How can you become more resilient, is grit something we can control or develop?
Just ask Angela Duckworth, a Harvard graduate and psychology professor at the University of Pennsylvania. Duckworth specializes in the psychology of grit, she's spent the bulk of her career studying it.

On the question of whether or not grit is something you can develop, Duckworth explains in a podcast for Freakonomics.com:
"What specifically are gritty people like? What do they do when they wake up in the morning? What beliefs do gritty people walk around with in their heads? When you get to that level of specifics, you realize there's no reason why these things couldn't be taught, practiced, or learned."
What are gritty people like? There are four things Duckworth explains that make up the formulate to developing more grit:

1. Practice

Deliberate practice means learning as you go, getting feedback from your experience as well as from others.

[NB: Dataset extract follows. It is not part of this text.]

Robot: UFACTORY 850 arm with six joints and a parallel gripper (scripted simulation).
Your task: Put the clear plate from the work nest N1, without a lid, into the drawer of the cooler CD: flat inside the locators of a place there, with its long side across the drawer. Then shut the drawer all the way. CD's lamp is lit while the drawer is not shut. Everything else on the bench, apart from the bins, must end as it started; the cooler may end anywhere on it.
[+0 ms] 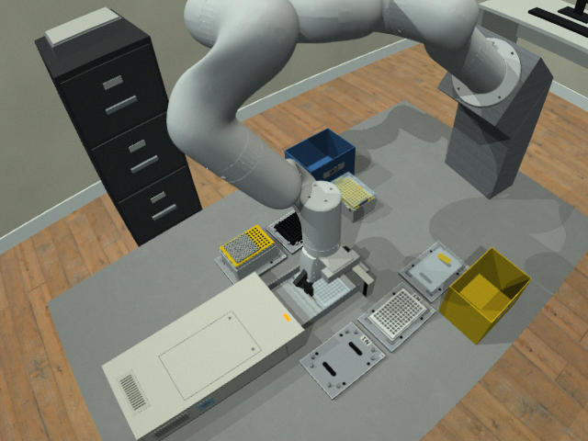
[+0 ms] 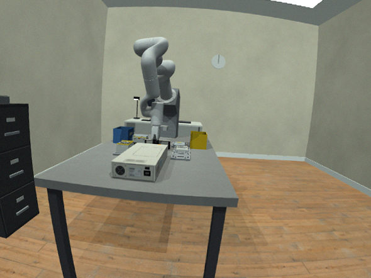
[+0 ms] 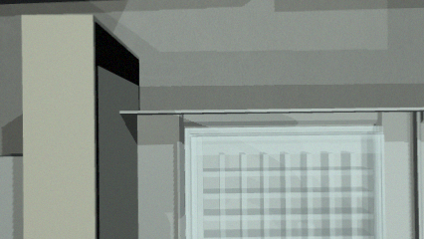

The SpaceX team didn't attempt to land on a barge in the ocean from the get-go, they instead practiced with lighter rockets, on land first. Once they mastered that, they attempted the sea landing.
Any time they failed they merely thought of it as having had been another practice attempt.

2. Purpose

Purpose is anything you can develop an interest in over long term. Practice is useless if what you're practicing is something you don't feel purposeful about or can be highly interested in.


Of course, the word purpose gets thrown around a lot. What's important isn't that you find some natural calling, but instead find something you can readily dive deeper into the more you learn.
For SpaceX, that meant not only developing a rocket which could launch and land upright, but also meant exploring secondary and tertiary parts of the project: like a drone barge.

3. Hope

Failure is often inevitable, but if we learn to embrace failure as an opportunity to learn, improve, and then get back up again, we're more likely to succeed in future attempts.



To develop more grit you must start with hope, and learn that it's alright to fail as long as you don't give up or quit.

4. Time

The last part of the grit formula is simply time. Time to devote yourself to practice, purpose, and developing from failure.



Having something you can be highly interested in, something you can deliberately practice and readily get feedback on, something where you hope that you can succeed, are all important The key is, of course, giving yourself time to practice and learn and stay in the game.